What to produce
Your answer must consist of every line from the data below that includes the word "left".
▬▬▬
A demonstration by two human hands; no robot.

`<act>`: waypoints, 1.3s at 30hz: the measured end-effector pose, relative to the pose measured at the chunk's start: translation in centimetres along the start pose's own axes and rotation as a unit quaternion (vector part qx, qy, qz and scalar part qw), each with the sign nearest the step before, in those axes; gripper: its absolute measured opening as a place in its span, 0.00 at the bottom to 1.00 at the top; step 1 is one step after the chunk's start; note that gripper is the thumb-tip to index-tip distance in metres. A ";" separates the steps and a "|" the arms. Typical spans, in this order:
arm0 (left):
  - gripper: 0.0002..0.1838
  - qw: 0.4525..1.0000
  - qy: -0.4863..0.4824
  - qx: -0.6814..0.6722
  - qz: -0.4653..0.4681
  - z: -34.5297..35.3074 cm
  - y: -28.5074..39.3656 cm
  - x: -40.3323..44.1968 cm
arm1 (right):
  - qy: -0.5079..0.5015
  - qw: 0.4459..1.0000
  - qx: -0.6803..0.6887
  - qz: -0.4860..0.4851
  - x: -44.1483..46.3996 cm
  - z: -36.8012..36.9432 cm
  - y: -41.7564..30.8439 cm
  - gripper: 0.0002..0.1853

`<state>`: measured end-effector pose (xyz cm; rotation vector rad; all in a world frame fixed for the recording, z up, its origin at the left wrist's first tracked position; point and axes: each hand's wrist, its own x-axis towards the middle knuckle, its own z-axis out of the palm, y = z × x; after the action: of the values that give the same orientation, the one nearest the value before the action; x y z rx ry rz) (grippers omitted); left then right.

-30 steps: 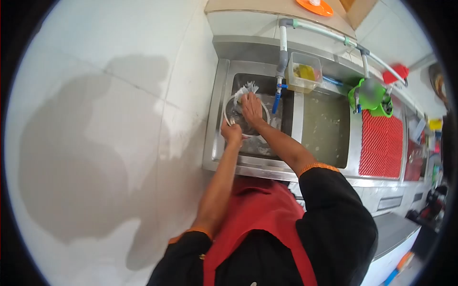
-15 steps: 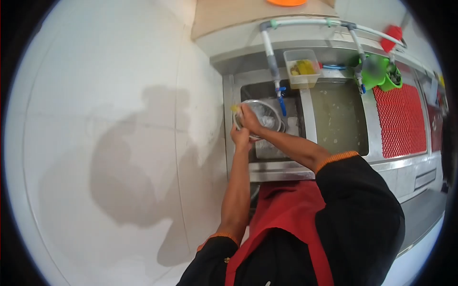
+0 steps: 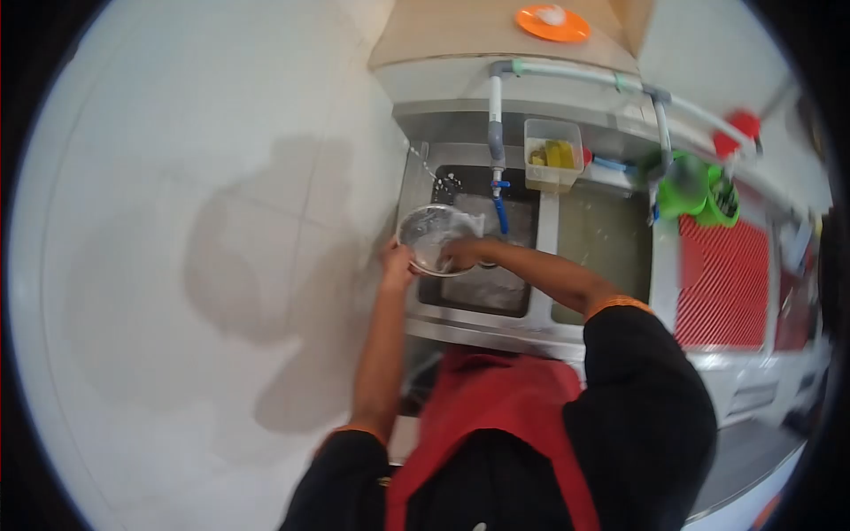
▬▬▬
Response area
arm0 (left):
`<state>`: measured end-effector pose (xyz cm; rotation vector rad; all in a world frame fixed for the recording, z up, its origin at the left wrist's first tracked position; point and axes: each hand's wrist, its own x-axis towards the middle knuckle, its own z-axis out of the palm, y = z × x; after the action: of the values that give the same orientation, the one nearest the value before the action; x y z rx ry rz) (grippers omitted); left then right.

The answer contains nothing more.